BACKGROUND: Central line-associated bloodstream infections (CLABSIs) are major sources of morbidity, death, and healthcare costs in patients who receive home parenteral nutrition (HPN). The majority of HPN-dependent children in southern Israel reside in poor communities with substandard living conditions, which creates significant challenges for the safe provision of HPN. We developed a pilot intervention that aimed to reduce the rates of CLABSI and central venous catheter (CVC) replacements in this vulnerable population in our region.

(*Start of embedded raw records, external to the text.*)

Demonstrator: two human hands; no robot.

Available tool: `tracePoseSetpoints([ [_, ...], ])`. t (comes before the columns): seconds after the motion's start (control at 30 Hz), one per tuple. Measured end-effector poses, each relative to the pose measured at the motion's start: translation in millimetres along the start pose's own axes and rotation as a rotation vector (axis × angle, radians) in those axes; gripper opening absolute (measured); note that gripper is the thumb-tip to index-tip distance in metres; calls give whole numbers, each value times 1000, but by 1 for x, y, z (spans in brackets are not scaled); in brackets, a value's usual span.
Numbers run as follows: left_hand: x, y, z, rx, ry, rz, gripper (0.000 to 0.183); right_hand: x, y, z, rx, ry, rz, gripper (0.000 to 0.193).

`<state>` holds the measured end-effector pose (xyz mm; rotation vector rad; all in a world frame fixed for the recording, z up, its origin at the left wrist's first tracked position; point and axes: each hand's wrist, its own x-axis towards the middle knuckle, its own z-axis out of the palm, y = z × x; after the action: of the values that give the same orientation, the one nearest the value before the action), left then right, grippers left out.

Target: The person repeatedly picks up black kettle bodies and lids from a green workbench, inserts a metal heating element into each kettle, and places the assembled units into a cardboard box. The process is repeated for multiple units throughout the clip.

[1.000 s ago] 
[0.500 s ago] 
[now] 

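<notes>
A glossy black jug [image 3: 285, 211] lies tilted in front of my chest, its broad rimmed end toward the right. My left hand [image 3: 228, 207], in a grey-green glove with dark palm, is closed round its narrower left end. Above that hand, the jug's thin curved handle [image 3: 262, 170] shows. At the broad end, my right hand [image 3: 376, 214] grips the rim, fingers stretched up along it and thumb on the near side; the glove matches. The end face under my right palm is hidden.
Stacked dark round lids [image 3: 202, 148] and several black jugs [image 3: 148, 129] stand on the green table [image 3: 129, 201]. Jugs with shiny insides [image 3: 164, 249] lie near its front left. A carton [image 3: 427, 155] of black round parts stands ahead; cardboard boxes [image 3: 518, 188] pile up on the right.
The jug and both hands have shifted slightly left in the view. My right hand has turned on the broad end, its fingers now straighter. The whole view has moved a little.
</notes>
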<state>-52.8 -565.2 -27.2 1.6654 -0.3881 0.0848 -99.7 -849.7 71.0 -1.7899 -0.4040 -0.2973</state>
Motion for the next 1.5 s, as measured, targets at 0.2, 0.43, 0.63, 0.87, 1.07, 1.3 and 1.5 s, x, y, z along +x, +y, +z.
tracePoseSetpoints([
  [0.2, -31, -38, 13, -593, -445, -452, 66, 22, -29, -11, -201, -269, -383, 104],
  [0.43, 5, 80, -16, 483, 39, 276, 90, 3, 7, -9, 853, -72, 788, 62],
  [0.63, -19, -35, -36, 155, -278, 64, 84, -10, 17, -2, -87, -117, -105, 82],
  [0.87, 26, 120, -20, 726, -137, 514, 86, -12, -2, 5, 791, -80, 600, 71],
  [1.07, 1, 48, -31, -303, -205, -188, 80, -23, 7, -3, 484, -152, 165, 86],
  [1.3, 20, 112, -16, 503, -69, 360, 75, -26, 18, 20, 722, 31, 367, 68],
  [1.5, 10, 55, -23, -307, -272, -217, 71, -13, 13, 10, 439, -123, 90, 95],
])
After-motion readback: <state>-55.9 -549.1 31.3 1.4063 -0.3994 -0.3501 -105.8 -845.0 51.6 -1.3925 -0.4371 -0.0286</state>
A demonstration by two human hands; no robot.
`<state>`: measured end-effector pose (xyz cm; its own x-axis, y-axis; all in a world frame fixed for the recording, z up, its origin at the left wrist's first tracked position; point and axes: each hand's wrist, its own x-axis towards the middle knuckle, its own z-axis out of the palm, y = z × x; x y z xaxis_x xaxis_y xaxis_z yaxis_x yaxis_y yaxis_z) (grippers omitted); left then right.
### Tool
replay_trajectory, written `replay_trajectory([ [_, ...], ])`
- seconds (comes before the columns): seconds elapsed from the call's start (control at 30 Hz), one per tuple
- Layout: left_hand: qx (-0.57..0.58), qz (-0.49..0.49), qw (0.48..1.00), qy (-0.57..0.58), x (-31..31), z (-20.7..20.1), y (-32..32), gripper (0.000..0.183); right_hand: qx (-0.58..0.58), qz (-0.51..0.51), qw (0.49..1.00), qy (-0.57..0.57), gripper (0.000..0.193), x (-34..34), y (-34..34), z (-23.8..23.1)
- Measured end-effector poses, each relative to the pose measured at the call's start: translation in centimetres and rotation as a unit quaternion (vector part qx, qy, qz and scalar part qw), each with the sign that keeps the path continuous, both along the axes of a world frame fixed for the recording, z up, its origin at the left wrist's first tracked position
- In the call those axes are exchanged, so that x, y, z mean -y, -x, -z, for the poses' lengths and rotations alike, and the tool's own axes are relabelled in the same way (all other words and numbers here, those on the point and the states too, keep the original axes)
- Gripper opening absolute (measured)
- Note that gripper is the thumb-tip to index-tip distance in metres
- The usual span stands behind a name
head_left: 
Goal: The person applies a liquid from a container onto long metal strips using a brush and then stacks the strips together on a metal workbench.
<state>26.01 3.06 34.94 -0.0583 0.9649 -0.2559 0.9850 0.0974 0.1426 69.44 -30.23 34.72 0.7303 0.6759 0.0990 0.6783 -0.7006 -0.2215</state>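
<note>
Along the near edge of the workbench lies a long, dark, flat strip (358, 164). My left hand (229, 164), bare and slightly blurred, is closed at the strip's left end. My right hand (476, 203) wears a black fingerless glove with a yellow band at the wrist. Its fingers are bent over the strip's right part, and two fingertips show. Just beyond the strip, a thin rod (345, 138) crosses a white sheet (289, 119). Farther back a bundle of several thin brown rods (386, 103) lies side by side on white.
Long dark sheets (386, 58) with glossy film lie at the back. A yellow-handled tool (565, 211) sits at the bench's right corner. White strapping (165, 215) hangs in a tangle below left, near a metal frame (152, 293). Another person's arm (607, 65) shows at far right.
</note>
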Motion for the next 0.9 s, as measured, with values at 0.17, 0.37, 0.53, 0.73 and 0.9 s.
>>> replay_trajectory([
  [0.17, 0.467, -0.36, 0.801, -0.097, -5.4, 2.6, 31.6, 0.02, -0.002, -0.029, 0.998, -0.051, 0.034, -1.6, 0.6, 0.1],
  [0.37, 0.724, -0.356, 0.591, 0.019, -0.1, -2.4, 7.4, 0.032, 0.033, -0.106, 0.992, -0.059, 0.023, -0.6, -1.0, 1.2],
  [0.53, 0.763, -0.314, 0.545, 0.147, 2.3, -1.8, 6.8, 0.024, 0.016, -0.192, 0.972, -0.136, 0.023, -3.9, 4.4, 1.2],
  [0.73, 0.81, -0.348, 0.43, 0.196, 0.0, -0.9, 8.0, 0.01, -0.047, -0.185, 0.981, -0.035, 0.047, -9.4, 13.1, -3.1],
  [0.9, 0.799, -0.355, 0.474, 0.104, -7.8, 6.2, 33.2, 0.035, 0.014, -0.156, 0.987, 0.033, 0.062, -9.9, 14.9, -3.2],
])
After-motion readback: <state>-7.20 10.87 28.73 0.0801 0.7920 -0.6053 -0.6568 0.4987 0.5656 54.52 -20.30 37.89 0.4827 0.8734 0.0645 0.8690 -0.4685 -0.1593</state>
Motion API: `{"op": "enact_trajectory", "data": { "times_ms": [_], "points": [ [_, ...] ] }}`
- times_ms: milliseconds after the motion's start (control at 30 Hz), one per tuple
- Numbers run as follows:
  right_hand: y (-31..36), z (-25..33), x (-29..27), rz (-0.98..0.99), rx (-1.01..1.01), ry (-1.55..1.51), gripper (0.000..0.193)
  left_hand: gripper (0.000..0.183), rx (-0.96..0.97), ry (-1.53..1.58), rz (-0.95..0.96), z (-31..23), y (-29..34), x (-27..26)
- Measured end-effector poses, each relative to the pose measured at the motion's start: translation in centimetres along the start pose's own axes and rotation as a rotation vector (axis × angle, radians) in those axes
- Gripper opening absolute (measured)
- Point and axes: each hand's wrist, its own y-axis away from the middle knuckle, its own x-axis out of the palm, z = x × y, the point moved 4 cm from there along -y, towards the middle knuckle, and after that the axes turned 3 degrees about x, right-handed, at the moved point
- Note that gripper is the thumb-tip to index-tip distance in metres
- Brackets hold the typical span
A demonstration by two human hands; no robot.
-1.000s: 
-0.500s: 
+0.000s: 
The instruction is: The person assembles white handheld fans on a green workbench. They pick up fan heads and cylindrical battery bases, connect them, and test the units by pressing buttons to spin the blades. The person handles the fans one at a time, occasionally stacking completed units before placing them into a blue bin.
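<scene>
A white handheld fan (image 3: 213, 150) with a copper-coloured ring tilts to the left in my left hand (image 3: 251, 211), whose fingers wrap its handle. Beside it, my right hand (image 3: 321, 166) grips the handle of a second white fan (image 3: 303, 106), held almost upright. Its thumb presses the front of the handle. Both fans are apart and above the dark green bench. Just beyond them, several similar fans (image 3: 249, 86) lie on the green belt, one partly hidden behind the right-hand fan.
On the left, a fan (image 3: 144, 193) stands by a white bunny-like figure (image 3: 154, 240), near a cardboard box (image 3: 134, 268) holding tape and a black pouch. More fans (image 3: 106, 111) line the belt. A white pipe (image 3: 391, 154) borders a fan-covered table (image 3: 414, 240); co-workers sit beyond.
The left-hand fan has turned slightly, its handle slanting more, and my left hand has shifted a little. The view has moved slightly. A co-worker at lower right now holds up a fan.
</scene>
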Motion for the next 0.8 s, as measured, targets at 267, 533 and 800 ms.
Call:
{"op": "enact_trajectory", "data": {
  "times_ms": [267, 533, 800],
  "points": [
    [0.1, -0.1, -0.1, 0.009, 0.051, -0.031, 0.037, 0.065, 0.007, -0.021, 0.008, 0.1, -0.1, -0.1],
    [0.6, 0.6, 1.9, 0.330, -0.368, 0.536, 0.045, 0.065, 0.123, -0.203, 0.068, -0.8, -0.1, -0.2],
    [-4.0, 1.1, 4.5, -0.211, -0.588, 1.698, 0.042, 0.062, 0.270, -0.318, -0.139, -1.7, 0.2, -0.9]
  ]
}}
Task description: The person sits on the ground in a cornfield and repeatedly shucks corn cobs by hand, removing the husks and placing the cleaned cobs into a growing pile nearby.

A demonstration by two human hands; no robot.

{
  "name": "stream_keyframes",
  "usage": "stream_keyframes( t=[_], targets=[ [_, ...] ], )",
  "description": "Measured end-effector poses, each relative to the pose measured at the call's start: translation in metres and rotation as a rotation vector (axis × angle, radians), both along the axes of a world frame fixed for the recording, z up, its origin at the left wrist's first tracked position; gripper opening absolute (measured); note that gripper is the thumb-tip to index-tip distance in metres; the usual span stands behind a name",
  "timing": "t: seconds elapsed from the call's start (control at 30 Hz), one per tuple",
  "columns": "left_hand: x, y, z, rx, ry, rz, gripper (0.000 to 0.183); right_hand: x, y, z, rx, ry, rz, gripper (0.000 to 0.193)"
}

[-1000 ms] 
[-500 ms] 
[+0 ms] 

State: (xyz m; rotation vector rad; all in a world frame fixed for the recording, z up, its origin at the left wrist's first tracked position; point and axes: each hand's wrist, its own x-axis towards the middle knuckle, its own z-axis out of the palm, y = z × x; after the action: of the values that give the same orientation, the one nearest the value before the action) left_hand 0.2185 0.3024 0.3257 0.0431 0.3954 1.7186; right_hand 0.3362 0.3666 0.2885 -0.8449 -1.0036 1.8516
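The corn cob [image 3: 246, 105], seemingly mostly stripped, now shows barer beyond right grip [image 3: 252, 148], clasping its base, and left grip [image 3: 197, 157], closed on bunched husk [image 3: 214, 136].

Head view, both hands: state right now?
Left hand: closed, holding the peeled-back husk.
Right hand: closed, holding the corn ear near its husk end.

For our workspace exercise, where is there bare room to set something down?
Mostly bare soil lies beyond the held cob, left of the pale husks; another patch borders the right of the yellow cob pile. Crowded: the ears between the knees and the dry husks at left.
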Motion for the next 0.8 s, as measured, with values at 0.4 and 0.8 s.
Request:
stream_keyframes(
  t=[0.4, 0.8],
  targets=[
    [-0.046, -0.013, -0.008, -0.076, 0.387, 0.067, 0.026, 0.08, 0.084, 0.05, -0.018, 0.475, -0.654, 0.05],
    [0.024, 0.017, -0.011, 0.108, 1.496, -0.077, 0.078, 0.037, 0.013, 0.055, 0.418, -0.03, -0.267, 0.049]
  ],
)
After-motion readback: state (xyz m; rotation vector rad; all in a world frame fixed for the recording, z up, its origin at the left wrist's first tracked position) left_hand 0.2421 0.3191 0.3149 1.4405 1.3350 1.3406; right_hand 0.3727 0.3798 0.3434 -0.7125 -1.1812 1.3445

METHODS: Between 2012 and 2014, all HPN-dependent children with intestinal failure who were treated in our center, received HPN through a Hickman catheter, and experienced at least 1 previous CLABSI episode participated in the intervention. The intervention included home visits to assess the caregivers’ CVC-handling technique, instillation of prophylactic ethanol lock solution, and the convening of regular multidisciplinary staff debriefings. We calculated CLABSI and CVC-replacement rates before and after the intervention.

RESULTS: Eight patients who served as their own historical controls were included in the intervention (total of 2544 catheter-days during the intervention period). The mean CLABSI rate decreased from 9.62 to 0.79 CLABSI episodes per 1000 catheter-days; the CVC-replacement rate decreased from 2.5 to 1.2 replacements per 1000 catheter-days in the preintervention and intervention periods respectively. The median hospital length of stay and individual monthly cost of medical care decreased compared to those found in the preintervention period.

CONCLUSIONS: The results of this study offer a proof of concept for a strategy to reduce CLABSI rates in pediatric patients who reside in remote and low-resource environments and are undergoing HPN.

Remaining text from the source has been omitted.